Above all else, it is the spirit at 2000 Trees that makes it so appealing. When a power-cut hit Alkaline Trio’s [rain-soaked] headline set, there was not anger directed at the band or organisers. If anything, there was genuine sympathy. A general sentiment of ‘Oh, I hope this doesn’t give Trees bad press!’, was reiterated around me. Bassist Dan Andriano attempted to serenade the front row with an acoustic guitar: clearly grateful for their patience. There is a real sense of solidarity between the artist and the audience and less of the us/them dichotomy that larger, staler, festivals seem to inspire. Bands can be found at the bar and watching other artists. They seem to enjoy the festival as much as the audience, taking photos with fans and often staying for the majority of weekend. There is something wonderfully endearing about a frontman telling the crowd that he has blown off work to play the festival. [Tellison, Friday Afternoon]. Frankly, 2000 Trees isn’t about the paycheque or the BBC coverage… because there isn’t any. It’s about something that existed before festivals became the musical equivalent of a Ibiza holiday and an excuse to plug your latest record. It’s something more organic, more meaningful. It’s live music in its purest form.

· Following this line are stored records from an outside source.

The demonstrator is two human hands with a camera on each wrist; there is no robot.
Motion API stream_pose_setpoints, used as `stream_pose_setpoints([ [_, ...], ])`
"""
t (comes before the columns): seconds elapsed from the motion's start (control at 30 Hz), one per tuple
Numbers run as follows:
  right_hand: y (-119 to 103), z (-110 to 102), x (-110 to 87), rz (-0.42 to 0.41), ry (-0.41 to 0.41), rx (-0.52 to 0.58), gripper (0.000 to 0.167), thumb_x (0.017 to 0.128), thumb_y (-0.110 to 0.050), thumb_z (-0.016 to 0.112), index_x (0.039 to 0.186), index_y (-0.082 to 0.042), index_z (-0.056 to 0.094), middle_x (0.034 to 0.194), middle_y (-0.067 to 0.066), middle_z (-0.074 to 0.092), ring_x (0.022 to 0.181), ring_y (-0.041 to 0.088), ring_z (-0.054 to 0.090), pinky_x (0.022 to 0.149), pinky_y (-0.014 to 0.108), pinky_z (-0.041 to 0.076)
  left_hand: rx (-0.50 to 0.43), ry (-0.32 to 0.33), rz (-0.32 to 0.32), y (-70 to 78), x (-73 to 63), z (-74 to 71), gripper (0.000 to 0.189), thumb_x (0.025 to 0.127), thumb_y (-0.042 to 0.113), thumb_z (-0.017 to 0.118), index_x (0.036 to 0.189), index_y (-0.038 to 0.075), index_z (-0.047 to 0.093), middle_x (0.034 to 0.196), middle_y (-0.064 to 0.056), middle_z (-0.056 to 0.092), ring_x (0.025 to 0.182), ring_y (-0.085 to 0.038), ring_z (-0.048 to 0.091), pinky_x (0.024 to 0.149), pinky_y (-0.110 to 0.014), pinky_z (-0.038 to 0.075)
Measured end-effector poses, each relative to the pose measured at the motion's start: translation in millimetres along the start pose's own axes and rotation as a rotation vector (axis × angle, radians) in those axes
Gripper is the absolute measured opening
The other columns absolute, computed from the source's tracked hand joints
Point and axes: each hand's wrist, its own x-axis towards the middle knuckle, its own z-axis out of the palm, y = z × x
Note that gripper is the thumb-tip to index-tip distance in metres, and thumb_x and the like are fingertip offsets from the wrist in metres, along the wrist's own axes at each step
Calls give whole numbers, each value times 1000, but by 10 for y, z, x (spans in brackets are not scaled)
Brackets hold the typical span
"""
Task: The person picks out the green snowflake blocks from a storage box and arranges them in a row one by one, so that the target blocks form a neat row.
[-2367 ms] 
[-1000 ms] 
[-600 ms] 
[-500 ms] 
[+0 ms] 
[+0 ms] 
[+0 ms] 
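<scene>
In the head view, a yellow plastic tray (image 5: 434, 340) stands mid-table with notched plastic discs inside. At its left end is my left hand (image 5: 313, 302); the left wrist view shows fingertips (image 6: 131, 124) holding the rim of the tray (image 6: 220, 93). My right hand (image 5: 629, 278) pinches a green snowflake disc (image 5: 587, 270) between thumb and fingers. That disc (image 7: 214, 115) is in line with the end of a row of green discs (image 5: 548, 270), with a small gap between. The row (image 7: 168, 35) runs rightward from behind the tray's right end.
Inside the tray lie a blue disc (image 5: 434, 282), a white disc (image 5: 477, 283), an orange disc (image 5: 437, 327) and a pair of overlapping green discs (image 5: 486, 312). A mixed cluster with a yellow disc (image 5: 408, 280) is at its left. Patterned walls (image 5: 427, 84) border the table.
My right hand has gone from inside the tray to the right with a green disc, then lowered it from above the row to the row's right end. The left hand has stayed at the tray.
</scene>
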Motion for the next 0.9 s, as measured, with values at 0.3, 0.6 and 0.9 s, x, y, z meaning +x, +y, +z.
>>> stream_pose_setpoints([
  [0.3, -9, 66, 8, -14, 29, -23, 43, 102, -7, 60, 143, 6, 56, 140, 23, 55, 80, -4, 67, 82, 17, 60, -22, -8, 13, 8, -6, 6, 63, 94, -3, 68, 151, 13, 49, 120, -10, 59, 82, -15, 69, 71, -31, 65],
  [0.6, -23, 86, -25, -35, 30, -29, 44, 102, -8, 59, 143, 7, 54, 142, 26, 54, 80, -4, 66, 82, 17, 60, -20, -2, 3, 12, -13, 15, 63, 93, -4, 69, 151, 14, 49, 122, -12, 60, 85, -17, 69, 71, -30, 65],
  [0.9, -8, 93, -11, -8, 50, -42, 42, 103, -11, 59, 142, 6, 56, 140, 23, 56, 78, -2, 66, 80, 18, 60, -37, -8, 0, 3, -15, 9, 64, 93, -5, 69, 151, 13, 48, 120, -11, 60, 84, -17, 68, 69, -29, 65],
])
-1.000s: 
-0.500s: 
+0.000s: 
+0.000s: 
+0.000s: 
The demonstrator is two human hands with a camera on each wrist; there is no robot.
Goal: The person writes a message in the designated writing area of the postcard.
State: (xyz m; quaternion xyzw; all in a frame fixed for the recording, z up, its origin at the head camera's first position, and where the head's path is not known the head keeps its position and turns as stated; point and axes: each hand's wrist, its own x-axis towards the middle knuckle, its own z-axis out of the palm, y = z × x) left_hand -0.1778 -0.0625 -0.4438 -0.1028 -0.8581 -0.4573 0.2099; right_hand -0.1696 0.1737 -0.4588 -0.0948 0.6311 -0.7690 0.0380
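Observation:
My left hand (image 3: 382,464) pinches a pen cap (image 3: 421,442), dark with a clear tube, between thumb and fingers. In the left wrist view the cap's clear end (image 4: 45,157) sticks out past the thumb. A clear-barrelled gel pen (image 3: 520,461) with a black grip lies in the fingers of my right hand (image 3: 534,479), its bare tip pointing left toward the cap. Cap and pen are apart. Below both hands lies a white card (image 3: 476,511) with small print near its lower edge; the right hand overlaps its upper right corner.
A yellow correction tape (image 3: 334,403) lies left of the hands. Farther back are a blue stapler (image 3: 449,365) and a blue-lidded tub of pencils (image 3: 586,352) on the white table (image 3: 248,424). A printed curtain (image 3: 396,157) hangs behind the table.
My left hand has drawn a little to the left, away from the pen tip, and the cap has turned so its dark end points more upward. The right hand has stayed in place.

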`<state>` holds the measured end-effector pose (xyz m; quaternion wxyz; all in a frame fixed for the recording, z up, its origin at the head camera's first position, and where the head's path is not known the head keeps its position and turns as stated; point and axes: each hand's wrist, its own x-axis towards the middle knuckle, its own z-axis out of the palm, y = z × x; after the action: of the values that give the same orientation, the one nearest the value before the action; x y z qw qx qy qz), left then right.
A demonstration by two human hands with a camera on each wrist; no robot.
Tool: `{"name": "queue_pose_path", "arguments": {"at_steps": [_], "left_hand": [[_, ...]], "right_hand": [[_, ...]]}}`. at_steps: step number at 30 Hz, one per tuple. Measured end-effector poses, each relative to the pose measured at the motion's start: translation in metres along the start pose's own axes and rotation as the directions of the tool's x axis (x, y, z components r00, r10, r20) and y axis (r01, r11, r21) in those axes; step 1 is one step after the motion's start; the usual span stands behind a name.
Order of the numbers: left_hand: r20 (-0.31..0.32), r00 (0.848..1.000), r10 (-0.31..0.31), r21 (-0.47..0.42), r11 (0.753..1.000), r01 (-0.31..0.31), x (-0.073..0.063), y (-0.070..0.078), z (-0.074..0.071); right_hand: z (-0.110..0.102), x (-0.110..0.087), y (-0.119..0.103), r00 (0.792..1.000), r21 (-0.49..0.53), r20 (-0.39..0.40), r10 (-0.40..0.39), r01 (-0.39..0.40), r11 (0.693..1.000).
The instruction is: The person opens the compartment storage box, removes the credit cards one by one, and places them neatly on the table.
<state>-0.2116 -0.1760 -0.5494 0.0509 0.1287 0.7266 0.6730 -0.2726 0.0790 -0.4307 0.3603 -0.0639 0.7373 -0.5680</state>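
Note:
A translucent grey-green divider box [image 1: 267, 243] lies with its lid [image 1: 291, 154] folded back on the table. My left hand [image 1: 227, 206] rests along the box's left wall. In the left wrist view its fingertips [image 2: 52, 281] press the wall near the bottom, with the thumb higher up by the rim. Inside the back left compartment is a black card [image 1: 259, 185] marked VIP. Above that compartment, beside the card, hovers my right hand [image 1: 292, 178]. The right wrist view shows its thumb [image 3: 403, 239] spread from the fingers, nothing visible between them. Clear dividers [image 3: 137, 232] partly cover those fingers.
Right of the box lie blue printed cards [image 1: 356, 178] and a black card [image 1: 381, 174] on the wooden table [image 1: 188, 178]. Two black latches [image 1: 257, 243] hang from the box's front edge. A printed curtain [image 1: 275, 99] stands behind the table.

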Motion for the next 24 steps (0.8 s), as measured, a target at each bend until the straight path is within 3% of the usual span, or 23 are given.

At a time when festivals become increasingly more commercial, expensive and less about the music — 2000 Trees brings everything back into perspective. Good people and great artists is all you really need. Of course, you’re not going to see Arctic Monkeys or Muse, but for the money you get something far more memorable. A site small enough to walk between acts. A crowd friendly enough to bond strangers. A festival that is so well organised that the stage times are staggered to minimise clashes. 2000 Trees encapsulates everything I love about live music. It even revitalises my faith in people. It’s a music festival… in the most platonic sense of the term. A celebration of music — and those who love music. And it’s quite easily the best weekend of the year.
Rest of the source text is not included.